Затем я сжег бумаги, относящиеся к Баженову, и покинул глебовский дом.
В свете ходило много слухов о страсти Глебова к молодой графине R, безответной по причине крайней сердечной приязни графини к младшему Шаховскому: некоторые же склонялись считать, что причиною суровости графини к Глебову являлась не склонность к Шаховскому, а жестокий деспотизм графа R., козни которого препятствовали свиданиям влюбленных.

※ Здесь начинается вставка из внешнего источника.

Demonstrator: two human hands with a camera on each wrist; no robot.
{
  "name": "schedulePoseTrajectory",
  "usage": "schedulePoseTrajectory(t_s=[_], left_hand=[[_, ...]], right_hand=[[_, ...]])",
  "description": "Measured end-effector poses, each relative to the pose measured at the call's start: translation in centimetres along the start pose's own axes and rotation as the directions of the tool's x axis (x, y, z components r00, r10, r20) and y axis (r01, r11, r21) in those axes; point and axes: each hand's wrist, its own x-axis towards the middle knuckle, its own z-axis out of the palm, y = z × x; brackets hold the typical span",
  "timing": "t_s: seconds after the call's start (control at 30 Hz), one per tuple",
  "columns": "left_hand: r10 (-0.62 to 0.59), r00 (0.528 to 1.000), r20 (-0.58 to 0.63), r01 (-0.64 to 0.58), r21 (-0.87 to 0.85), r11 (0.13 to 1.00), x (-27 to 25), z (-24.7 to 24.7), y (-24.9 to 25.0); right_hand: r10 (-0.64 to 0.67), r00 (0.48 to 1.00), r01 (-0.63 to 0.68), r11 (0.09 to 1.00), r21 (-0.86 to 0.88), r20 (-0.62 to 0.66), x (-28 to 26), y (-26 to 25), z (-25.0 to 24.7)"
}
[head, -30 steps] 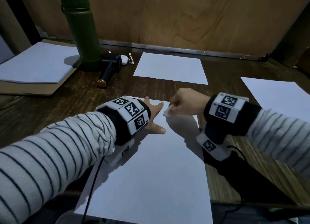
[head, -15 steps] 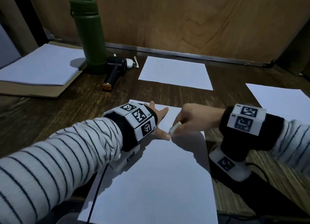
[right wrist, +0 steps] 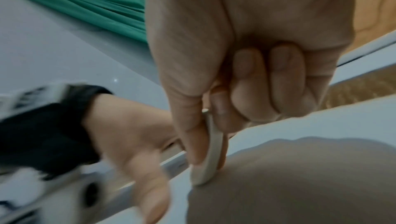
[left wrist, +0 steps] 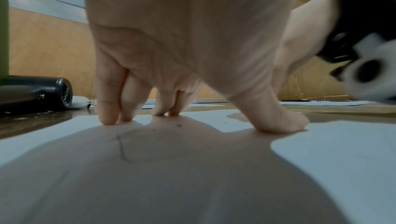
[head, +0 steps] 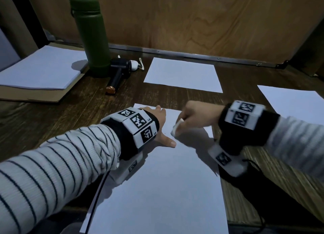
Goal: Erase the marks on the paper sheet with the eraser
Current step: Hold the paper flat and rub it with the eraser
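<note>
— Sheet status?
— I see the paper sheet flat on the dark wooden table. My left hand lies spread, straight fingertips pressing its far end.
— And the tool?
— My right hand, fist-curled, pinches the thin white eraser between thumb and forefinger; its rounded edge touches the sheet just beside the left thumb.

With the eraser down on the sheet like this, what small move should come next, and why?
Probably a short rubbing stroke toward the left hand. The right hand pinches the flat white eraser edge-down on the white paper sheet, and a faint pencil line remains under the left hand's spread, pressing fingers.
</note>
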Motion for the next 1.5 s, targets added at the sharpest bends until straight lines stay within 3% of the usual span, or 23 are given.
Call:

Я присутствовал на похоронах: Владимир Глебов был безутешен и с охотою взялся за препорученную ему братом заботу о маленьком Эрасте. Я не мог даже облегчить его скорбь: печать страшного знания камнем лежала на моей душе, и под этим гнетом рыдающий над телом брата Владимир казался мне почти счастливцем».
— Ой, Петька, когда ты вошел? Мы не заметили…
— Не удивительно — когда я вошел, вас, юные девы, в этой комнате не было.
— Как это — не было?
— Вы изволили пребывать в восемнадцатом столетии, притом не в Париже, а в Москве. A mademoiselle Баскакова, кажется, еще и сейчас по крайней мере одной ногой находится там, — добавил Гагарин, взглянув в отрешенное личико Тутти.